Antes caracterizada por ponto de interação dos vizinhos, a via agora vive clima fúnebre. Somente curiosos param em frente à residência mais afetada com a queda da aeronave. No local do acidente, foi recolocada terra para tapar a enorme cratera onde ficou enterrada a parte da frente do avião de Eduardo.
Morte transformou o cenário político
Até o dia 13 de agosto, a disputa pela corrida presidencial apontava mais uma polarização entre o PT e o PSDB. A chapa do PSB, que era encabeçada pelo ex-governador pernambucano Eduardo Campos e que tinha a ex-senadora Marina Silva como vice, aspirava crescimento no processo eleitoral, no entanto, ocupava distante terceira colocação em pesquisas eleitorais, variando em torno de 10% das intenções de voto. A presidente Dilma Rousseff (PT), que busca a reeleição, garantia liderança com 38% em média, seguida pelo senador Aécio Neves (PSDB), 23%.
Contudo, o cenário apresentou vertiginosa modificação logo no primeiro levantamento após a morte de Eduardo. Marina Silva foi oficializada como candidata a presidente da República pelo PSB e o deputado federal Beto Albuquerque, nomeado vice-presidente na coligação.
Desde então, a ex-senadora cresceu em todas as pesquisas, chegando atingir 34% de preferência eleitoral. Atualmente, está com 31%, contra 39% de Dilma – conforme pesquisa Ibope apresentada ontem. Em disputa no segundo turno, o cenário aponta empate técnico entre Marina e Dilma.

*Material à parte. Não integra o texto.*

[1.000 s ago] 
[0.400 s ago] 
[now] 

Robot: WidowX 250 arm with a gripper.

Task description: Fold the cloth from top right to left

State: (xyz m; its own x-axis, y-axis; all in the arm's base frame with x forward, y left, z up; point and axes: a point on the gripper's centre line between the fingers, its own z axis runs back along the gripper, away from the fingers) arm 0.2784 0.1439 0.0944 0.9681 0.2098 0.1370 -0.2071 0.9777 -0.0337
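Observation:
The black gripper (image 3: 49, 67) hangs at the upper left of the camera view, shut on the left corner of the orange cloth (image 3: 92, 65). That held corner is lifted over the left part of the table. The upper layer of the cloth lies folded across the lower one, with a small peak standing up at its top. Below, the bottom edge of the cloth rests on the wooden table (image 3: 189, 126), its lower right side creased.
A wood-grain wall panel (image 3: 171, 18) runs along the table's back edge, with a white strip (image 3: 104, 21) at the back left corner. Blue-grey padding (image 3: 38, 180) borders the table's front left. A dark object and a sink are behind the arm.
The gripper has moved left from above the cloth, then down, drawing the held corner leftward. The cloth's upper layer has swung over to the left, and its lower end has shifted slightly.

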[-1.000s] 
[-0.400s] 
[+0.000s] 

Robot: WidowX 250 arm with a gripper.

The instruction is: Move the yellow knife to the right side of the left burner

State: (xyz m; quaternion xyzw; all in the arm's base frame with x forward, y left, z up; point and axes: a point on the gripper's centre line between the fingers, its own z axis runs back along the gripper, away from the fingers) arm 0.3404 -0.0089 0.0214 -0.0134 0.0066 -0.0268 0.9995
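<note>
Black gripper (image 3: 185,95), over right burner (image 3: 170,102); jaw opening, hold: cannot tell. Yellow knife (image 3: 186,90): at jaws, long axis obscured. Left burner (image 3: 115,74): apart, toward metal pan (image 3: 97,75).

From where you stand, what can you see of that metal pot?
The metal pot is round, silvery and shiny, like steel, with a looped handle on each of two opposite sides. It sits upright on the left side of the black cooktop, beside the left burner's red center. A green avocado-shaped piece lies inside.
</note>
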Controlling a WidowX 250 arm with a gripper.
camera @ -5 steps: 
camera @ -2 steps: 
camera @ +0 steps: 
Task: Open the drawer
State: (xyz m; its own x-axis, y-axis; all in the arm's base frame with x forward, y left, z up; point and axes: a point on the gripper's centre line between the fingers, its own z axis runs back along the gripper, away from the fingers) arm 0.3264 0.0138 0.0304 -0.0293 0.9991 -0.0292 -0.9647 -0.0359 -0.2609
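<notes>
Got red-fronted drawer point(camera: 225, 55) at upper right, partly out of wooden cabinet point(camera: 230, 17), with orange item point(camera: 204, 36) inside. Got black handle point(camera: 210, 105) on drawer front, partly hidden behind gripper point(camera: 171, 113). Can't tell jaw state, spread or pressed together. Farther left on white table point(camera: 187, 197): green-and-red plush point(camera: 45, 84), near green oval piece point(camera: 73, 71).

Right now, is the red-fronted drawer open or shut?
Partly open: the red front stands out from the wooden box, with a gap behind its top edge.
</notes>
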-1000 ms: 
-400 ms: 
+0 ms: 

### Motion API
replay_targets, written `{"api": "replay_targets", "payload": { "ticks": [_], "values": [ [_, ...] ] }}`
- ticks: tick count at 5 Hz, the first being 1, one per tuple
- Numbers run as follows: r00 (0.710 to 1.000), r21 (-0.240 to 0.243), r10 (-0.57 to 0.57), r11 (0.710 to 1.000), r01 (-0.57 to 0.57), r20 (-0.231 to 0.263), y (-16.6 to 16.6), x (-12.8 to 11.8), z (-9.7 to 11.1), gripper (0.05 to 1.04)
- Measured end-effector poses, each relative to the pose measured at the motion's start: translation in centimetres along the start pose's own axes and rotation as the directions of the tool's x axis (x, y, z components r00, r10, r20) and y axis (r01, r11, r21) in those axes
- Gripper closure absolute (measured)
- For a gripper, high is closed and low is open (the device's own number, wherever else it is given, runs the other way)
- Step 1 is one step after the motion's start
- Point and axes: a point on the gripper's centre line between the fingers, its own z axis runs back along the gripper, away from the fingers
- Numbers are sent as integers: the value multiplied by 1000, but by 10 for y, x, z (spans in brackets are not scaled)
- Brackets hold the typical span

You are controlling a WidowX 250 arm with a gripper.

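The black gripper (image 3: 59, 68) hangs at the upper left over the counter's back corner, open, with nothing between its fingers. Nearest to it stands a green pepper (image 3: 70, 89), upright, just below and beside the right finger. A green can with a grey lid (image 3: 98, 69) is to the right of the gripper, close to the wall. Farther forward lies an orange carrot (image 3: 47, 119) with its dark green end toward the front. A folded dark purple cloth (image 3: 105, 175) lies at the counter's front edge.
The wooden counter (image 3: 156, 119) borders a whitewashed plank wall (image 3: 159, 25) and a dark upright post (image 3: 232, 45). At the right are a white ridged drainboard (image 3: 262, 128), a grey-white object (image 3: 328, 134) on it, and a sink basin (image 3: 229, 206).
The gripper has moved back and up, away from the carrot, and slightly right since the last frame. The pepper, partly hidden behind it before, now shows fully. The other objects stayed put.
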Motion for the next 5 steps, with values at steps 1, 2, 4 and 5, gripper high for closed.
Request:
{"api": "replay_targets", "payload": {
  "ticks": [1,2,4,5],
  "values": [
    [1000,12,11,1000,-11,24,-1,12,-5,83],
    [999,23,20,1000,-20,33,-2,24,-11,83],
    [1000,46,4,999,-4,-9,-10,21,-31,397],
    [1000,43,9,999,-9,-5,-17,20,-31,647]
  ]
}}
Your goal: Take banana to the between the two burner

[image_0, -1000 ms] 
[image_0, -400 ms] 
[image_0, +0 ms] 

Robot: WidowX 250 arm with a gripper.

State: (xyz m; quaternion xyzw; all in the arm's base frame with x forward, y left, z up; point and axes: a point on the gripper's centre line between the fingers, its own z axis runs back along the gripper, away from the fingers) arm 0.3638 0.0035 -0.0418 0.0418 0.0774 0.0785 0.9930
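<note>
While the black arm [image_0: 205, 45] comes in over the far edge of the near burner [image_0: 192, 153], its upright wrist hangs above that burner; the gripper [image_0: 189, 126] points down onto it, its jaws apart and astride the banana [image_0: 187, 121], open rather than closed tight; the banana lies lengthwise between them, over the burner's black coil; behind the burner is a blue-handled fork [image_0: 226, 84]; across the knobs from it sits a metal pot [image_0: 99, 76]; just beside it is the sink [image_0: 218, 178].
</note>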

Quem mais sofreu com a alteração do cenário foi Aécio Neves. O senador mineiro viu a sua candidatura ruir desde então, despencando nas sondagens eleitorais, que mostram hoje que 15% do eleitorado são favoráveis ao tucano.
Inicialmente, os tucanos adotaram discursos de que o ‘efeito Marina Silva’ era variável, com tempo limitado e com apelo emocional. Conforme as pontuações em pesquisas foram se fixando, o tom de Aécio foi alterado e as atividades de campanha começaram a se caracterizar por inúmeros ataques à ex-senadora. Em agenda recente, o senador tucano declarou que “Marina Silva diz uma coisa em um dia e muda no outro, conforme a pressão sofrida”.
Sem o favoritismo de antes, Dilma também partiu para ofensiva contra a socialista. Ela criticou proposta de autonomia do BC (Banco Central) defendida por Marina, classificou a rival como presidenciável de banqueiros e até chamou de “vira-casaca” a ex-companheira de ministério no governo de Luiz Inácio Lula da Silva (PT). A petista se recuperou nas pesquisas após o bombardeio.
PF adia apuração sobre acidente aéreo
Como o inquérito não foi concluído em 30 dias, a PF (Polícia Federal) pediu ontem ao Ministério Público a prorrogação das investigações sobre a queda do avião que matou o então presidenciável Eduardo Campos (PSB). Este procedimento é adotado quando não há encerramento de averiguação no prazo estabelecido.
A PF torna-se obrigada a solicitar ao MP extensão do prazo, com o objetivo de informar posteriormente as novas etapas da apuração do acidente. Entretanto, a investigação se restringiu às causas do acidente, sem entrar no mérito da procedência da aeronave – de propriedade de empresário de Recife, o avião também virou centro do noticiário político por não ter sido declarado à Justiça Eleitoral.
Irmão de Eduardo, o advogado Antonio Campos ingressou na segunda-feira com ação no MPF (Ministério Público Federal) de Santos solicitando abertura de ação judicial para a produção antecipada de provas sobre os motivos da queda. Ele se baseia na necessidade de investigação minuciosa sobre ocorrência de crimes de homicídio, citando a possibilidade de morte culposa (sem intenção) e atentado contra a segurança dos meios do transporte aéreo. O irmão de Eduardo também questionou a isenção da Aeronáutica para investigar as causas do acidente.